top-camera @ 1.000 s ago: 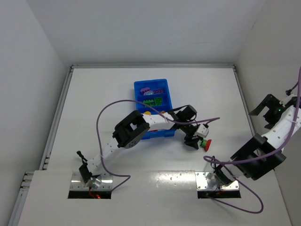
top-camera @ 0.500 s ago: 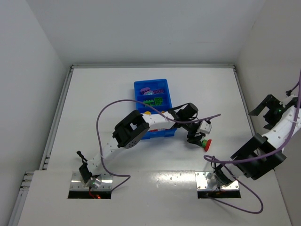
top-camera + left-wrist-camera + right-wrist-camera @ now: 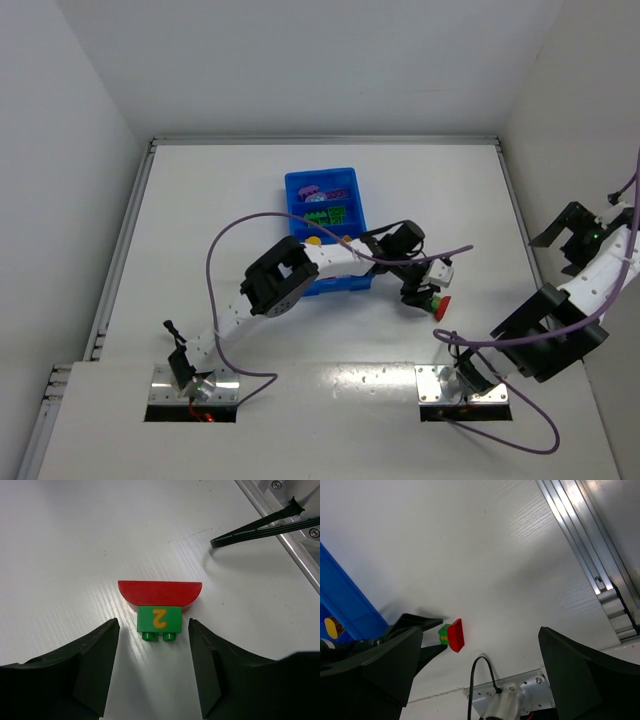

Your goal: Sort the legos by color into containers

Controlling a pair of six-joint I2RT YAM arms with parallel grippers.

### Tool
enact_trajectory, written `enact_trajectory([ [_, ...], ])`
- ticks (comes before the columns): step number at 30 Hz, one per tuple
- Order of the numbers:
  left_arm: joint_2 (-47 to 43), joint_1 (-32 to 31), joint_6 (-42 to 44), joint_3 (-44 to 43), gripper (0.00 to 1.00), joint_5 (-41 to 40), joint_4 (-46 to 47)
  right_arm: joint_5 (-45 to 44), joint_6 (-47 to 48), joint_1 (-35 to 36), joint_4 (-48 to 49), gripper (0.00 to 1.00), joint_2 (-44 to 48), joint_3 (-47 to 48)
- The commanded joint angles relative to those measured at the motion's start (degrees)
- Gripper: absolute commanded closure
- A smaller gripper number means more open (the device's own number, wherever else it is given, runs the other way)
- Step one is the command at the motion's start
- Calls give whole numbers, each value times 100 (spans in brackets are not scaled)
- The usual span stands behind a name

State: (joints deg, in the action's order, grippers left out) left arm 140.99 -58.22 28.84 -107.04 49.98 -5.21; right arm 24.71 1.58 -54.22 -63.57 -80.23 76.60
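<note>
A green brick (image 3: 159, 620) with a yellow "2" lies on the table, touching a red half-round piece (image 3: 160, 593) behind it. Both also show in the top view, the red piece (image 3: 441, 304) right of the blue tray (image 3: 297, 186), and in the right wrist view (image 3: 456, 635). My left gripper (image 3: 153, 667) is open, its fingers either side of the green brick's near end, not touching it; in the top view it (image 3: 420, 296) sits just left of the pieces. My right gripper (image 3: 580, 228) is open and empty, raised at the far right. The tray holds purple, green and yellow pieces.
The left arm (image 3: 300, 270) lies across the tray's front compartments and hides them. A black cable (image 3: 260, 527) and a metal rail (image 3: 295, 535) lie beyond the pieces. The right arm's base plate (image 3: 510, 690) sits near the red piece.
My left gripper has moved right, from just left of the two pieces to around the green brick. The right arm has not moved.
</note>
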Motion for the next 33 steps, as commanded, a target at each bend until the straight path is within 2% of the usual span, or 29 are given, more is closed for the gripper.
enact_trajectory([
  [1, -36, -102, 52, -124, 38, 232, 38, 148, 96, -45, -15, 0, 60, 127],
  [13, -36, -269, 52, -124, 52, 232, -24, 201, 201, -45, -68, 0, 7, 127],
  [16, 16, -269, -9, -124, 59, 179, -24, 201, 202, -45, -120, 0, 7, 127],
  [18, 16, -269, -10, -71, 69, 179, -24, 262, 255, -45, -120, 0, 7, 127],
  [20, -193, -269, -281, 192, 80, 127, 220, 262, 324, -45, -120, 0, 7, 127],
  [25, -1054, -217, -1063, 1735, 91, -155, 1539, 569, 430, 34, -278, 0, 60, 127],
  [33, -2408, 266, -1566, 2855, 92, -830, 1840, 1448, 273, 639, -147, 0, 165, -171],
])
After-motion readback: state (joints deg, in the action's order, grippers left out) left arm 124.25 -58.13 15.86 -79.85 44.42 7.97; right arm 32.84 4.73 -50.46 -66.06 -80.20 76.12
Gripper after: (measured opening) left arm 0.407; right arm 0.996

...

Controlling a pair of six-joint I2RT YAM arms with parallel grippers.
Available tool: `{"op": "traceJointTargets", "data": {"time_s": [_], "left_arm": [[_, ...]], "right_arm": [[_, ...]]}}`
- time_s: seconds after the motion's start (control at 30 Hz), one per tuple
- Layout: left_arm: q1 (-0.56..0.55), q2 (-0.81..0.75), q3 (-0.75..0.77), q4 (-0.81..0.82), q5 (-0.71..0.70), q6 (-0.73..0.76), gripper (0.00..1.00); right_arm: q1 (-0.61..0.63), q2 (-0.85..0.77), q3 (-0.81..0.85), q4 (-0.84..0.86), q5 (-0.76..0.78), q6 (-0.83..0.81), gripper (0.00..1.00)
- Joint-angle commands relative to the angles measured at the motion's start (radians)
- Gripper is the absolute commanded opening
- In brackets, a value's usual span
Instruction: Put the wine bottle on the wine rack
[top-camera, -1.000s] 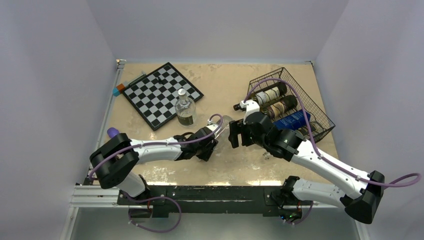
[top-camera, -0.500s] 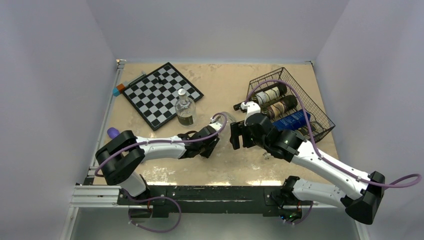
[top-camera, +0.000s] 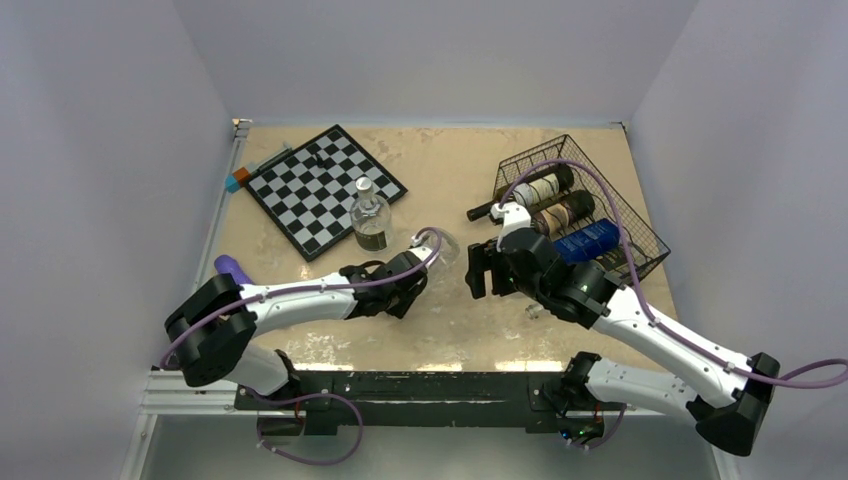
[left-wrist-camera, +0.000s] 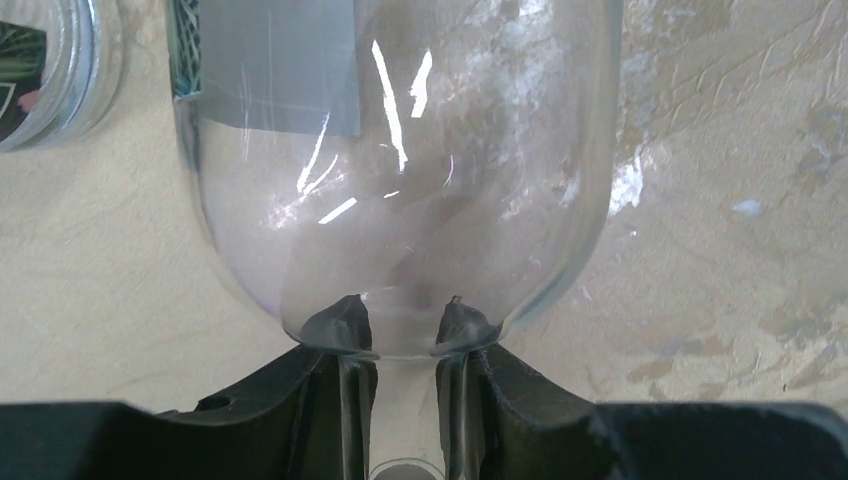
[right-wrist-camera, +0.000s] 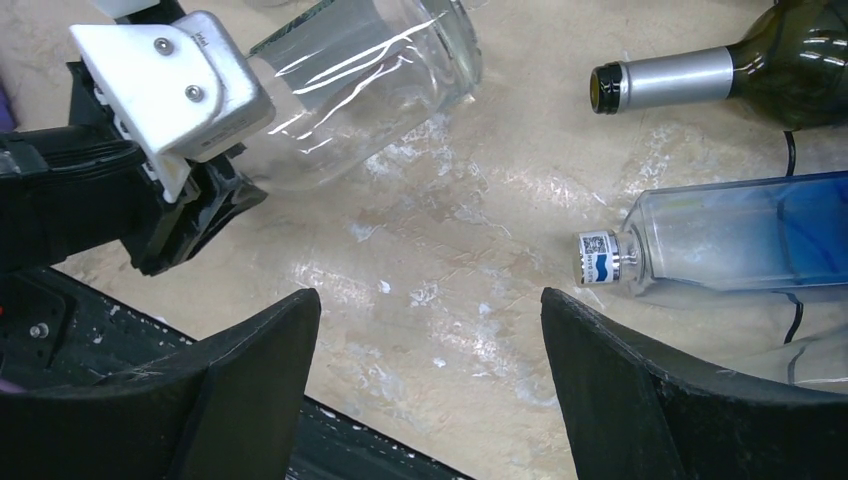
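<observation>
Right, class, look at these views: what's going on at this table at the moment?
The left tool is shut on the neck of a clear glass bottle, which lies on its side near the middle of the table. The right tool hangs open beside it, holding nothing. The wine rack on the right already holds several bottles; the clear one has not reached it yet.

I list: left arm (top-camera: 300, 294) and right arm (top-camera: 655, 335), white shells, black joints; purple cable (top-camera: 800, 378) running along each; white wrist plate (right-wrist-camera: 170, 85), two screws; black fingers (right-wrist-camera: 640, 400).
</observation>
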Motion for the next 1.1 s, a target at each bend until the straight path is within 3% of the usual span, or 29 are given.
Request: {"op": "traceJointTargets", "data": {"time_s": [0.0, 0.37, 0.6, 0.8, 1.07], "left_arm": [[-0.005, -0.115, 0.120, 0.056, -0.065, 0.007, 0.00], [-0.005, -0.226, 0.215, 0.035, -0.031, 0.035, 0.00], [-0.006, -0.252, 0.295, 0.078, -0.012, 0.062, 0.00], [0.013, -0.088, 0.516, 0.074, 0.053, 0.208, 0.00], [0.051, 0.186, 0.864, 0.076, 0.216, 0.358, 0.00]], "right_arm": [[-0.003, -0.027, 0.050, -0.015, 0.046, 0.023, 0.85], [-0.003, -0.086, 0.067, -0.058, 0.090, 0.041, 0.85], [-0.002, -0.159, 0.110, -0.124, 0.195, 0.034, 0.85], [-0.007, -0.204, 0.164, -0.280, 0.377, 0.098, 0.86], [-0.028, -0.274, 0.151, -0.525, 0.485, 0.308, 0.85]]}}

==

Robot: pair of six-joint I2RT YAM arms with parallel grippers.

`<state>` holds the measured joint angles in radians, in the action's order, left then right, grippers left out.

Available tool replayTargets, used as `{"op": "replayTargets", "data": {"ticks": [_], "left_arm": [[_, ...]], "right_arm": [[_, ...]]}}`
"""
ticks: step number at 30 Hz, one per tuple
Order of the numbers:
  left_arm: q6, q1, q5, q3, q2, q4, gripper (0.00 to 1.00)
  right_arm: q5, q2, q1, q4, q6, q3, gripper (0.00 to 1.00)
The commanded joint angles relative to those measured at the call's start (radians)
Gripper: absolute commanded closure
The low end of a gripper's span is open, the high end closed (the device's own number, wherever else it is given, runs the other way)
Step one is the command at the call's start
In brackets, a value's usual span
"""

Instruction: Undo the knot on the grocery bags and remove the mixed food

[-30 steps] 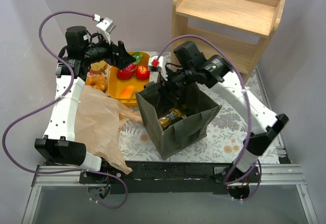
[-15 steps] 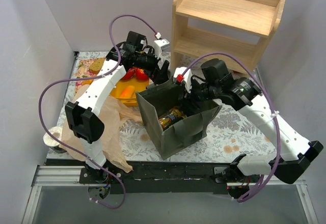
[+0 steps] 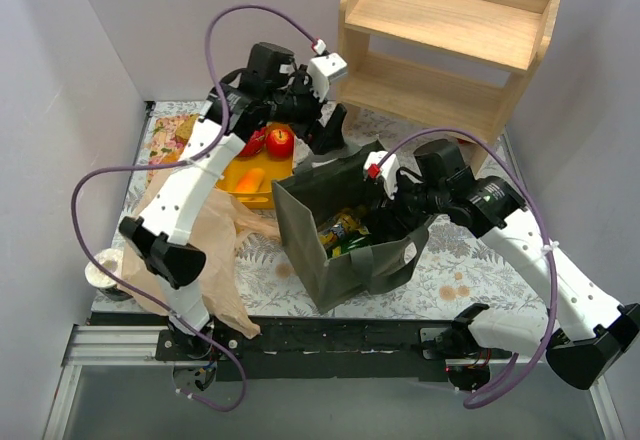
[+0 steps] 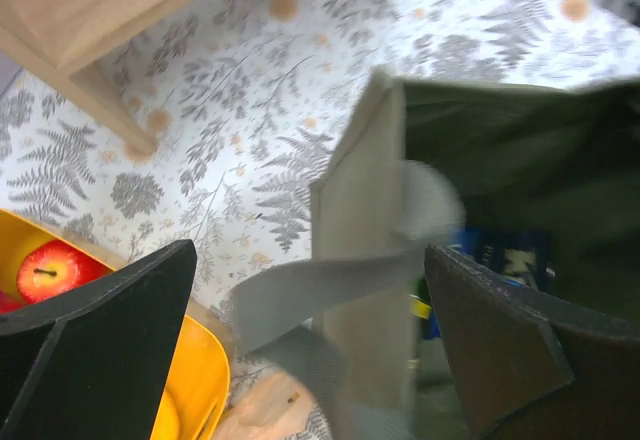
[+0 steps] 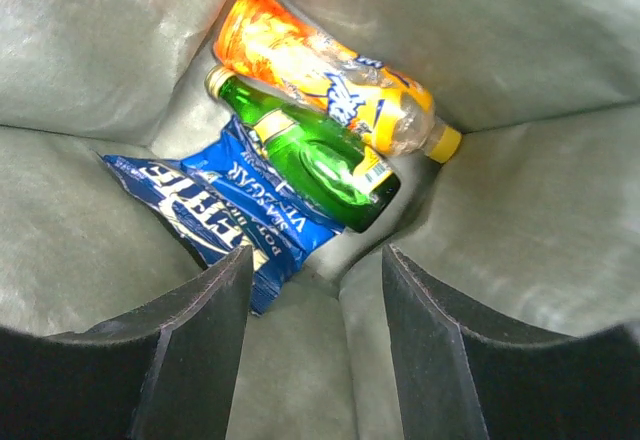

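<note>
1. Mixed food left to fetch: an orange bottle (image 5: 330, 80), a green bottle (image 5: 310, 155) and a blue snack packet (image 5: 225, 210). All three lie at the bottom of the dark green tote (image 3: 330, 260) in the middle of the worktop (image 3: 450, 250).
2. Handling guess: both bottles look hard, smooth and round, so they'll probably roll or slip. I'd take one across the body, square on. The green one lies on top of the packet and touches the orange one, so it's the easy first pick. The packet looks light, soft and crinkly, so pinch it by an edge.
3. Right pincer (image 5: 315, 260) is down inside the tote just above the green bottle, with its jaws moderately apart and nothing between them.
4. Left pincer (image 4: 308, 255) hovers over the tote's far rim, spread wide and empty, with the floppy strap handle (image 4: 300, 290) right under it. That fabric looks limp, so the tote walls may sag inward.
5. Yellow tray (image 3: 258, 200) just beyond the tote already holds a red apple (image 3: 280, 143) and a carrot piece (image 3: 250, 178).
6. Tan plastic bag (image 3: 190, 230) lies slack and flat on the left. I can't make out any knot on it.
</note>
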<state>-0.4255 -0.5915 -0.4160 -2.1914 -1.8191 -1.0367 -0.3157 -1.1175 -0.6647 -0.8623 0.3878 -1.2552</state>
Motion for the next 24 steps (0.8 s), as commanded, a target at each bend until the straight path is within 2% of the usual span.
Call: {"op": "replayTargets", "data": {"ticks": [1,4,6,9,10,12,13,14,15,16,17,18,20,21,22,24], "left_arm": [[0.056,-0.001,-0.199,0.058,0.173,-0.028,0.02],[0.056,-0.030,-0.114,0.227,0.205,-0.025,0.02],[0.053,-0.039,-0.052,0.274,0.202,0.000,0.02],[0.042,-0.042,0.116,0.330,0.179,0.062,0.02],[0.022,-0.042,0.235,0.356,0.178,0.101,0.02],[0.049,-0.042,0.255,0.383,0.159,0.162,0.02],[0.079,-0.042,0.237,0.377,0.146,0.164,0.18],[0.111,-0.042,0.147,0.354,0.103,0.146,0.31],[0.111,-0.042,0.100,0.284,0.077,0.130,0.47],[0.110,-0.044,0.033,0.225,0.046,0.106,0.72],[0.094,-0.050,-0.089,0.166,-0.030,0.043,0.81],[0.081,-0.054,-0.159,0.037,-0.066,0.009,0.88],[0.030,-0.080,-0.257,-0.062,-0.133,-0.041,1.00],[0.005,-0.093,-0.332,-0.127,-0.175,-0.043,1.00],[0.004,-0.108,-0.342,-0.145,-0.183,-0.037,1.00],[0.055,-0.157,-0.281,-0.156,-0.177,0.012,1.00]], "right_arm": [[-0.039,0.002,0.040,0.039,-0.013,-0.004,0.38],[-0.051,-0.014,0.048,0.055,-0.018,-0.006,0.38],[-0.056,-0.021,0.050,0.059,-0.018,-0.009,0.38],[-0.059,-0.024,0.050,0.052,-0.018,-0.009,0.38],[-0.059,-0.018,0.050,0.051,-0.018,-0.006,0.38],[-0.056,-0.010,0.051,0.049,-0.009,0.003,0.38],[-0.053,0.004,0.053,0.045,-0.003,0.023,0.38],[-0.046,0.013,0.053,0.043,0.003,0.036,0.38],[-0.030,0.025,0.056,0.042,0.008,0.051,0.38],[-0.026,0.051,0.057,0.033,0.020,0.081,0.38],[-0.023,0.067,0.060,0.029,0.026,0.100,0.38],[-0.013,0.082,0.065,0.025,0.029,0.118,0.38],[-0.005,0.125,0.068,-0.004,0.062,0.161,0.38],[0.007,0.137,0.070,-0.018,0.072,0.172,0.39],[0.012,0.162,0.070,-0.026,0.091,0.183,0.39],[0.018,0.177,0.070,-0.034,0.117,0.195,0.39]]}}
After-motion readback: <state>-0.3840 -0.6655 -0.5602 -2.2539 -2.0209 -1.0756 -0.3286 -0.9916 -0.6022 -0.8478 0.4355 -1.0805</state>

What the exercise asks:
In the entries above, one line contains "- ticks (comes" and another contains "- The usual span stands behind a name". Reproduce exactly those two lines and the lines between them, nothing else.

Answer to the problem:
- ticks (comes before the columns): step number at 30 Hz, one per tuple
- Order of the numbers:
  left_arm: joint_2 (-47 to 43), joint_1 (-32 to 31), joint_6 (-42 to 44), joint_3 (-44 to 43), gripper (0.00 to 1.00), joint_5 (-41 to 40), joint_4 (-46 to 47)
  right_arm: joint_5 (-45 to 44), joint_6 (-47 to 48), joint_1 (-35 to 36), joint_4 (-48 to 49), gripper (0.00 to 1.00), joint_2 (-44 to 48), joint_3 (-47 to 48)
- The commanded joint angles relative to those measured at the motion's start (degrees)
- Gripper: absolute commanded closure
- A smaller gripper number means more open (the device's own number, wherever else it is given, runs the other way)
- Step one is the command at the motion's start
- Calls give whole numbers, each value times 100 (spans in brackets are not scaled)
- The usual span stands behind a name

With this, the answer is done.